We spent a lot of time walking outdoors, sidestepping softballs in favor of the kind of thought-provoking, intelligent dialogue that leaves your mind a bit winded. Charming volunteered that he had made a list of thirty-one things to do before turning thirty-one. It is, in essence, a bucket list with a due date. I remember making one such list in my flowered pre-teen journal. In a way, these lists encourage you to commit to dream. He so inspired me with checked off stories that I spent last night curled up with bucket-list blogs and knocked my own out in three and half hours: Thirty Things to Do in My Thirties.

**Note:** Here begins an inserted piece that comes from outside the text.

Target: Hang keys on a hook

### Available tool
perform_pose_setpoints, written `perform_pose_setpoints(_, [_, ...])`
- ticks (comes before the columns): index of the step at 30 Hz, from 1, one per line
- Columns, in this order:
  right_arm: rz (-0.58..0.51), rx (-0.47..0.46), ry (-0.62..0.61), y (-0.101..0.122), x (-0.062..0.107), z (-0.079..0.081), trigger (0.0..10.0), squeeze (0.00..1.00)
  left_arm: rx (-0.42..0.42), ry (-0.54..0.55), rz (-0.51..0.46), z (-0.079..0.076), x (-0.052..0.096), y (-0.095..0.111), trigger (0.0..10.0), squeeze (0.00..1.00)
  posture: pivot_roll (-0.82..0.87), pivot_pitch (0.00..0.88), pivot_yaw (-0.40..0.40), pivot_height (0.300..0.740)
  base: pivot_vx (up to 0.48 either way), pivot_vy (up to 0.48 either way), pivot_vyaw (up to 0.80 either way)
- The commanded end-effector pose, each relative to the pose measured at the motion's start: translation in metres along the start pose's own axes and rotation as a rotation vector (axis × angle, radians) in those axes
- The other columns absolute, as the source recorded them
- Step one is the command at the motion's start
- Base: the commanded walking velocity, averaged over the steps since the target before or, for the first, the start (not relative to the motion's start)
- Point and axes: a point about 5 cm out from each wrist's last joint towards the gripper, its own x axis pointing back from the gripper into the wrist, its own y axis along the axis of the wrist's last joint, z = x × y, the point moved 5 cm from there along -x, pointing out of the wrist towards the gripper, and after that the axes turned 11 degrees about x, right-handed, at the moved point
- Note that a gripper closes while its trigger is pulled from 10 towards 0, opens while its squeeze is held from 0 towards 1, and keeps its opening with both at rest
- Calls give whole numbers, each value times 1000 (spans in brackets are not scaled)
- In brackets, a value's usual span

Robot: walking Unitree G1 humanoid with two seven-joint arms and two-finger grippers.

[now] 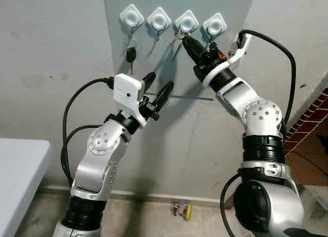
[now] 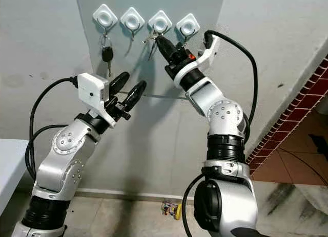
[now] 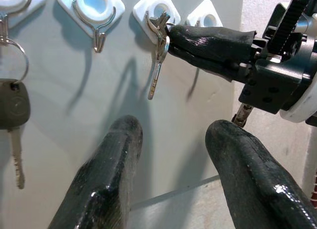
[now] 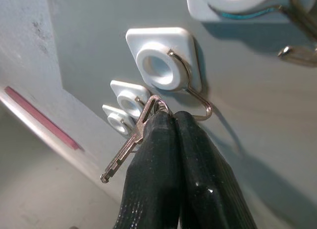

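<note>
Several white hooks sit in a row on a grey wall panel [image 1: 205,73]. My right gripper [image 1: 184,39] is shut on a bunch of silver keys [image 4: 130,144] and holds it against the third hook [image 1: 187,22]. The key ring lies right beside that hook's wire [image 4: 202,106]; I cannot tell whether it is looped over it. One silver key [image 3: 157,68] dangles below the black fingers [image 3: 210,43]. A black-headed key [image 1: 131,54] hangs on a ring from the leftmost hook [image 1: 132,16]. My left gripper [image 1: 160,81] is open, held below the hooks with nothing between its fingers.
The second hook [image 1: 159,19] and the fourth hook [image 1: 214,25] hold nothing. A white table [image 1: 20,165] stands at the lower left. A small yellow object [image 1: 182,210] lies on the floor by the wall. Red brick tiling [image 1: 307,124] runs along the right.
</note>
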Motion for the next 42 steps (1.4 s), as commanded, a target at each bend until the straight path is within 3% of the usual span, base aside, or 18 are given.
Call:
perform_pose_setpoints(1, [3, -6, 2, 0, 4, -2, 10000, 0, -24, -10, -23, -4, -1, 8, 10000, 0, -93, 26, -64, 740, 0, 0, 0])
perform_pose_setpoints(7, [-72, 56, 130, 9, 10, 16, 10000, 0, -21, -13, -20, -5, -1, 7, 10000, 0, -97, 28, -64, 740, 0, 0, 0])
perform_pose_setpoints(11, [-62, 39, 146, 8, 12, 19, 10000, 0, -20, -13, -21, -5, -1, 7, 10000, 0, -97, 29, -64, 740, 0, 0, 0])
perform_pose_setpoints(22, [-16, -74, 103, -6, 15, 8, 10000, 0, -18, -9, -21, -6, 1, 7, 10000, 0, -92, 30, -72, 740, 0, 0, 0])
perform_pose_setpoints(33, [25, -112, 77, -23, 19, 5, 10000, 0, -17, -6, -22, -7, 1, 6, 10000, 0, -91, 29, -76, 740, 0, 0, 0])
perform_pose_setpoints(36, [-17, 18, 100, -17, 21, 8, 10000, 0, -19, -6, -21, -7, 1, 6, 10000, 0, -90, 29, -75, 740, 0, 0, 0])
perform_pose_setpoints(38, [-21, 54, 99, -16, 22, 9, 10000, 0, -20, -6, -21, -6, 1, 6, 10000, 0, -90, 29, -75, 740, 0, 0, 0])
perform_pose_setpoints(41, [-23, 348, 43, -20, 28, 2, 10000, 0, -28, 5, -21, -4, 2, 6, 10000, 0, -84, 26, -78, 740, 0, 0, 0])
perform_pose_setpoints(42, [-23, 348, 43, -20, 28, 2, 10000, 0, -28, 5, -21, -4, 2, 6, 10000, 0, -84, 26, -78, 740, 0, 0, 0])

And this is where the For column begins to build support. I’m looking ahead. I’m assessing my life and recognizing what is of most value to me. I’m committing to striving to make each of those dreams a reality in my future. On equal footing with past heartaches is future joy. On equal footing with the potential for failure is the potential for success. We need more evidence.

This evidence comes in the form of the first two items on my list.

  1. Marry the man of my dreams, not settling for anything less than that.
  2. Become a mother to at least one child of my own.

Conservative, logical reasoning concludes that in order to accomplish these, I will first have to fall in love. At some point, I will need to open my life up to a man and trust that he will honor my offering. Add a touch of Pathos to both sides of the argument with simultaneous foreboding and excitement. More specifically, I assume within the context of the goal statements themselves that I will fall in love. It’s between the lines, but it’s there.

When Charming and I ducked into the stone walls and gazed at the garden grotto, we were given a vision of a possible future. We were both on the outside looking in at the beauty beyond reach, in the dark but glimpsing the light. My students could tell you that the archetype of light symbolizes hope. In life after divorce, hope is a juxtaposition of our dreams and our fears. We cannot cling to hope if we’re afraid of it.

An iron fence separates my present from my future, a fence that bears the persuasive essay prompt: You should fall in love with Charming. Do you agree or disagree with this statement? Why or why not? My students are instructed to respond to the whole prompt. So far, I’ve been preparing arguments for or against falling in love, but I’ve ignored a key piece of the task.

Today, after discussing my 30 list, my workout mentor Chuck asked, “Why do you want him in your life?” After a moment of silent reflection, I found myself spilling out a surprisingly passionate argument for this very prompt. In short, Charming is an intelligent, God-fearing man with a heart for others, who inspires me to dream for myself, holds accomplishments to come as more worthwhile than past disappointments, who bears the scars of past wounds, who is justified for staying on this side of the iron fence.

But that wasn’t all that leaked out. “Chuck,” I slowed. “I want to help him with every item on his bucket list.  If I were the woman the walls came down for, I would hope that his future could hold so much joy, achievement, and love that the sum of it would overshadow every hurt that came before.” So much so that maybe we could come to be grateful for the tarnished road that found us at that crossroads, face to face before a gated garden grotto.

What’s beyond the gate is on my 30 list, in between the lines with falling in love. The list is about looking forward, not backward. Heartbreaks and failures are realities of the past. Love and success are possibilities of the future. I could fall in love with Charming, but I didn’t need a prewriting graphic organizer to come to that conclusion. Will I fall in love with Charming?

I’m still logging evidence, but ethos dictates I can’t trust myself to make the right choice. Pathos demands I consider the peace I feel when he takes my hand. Logos requires me to consider all the reasons for and against. But dreams are rarely rational, and falling in love is not a persuasive essay. Hope is between the lines, beyond the fence. And so, I imagine I won’t have any syntax control over the decision to fall in love. After all, they call it falling in love, not persuaded to love.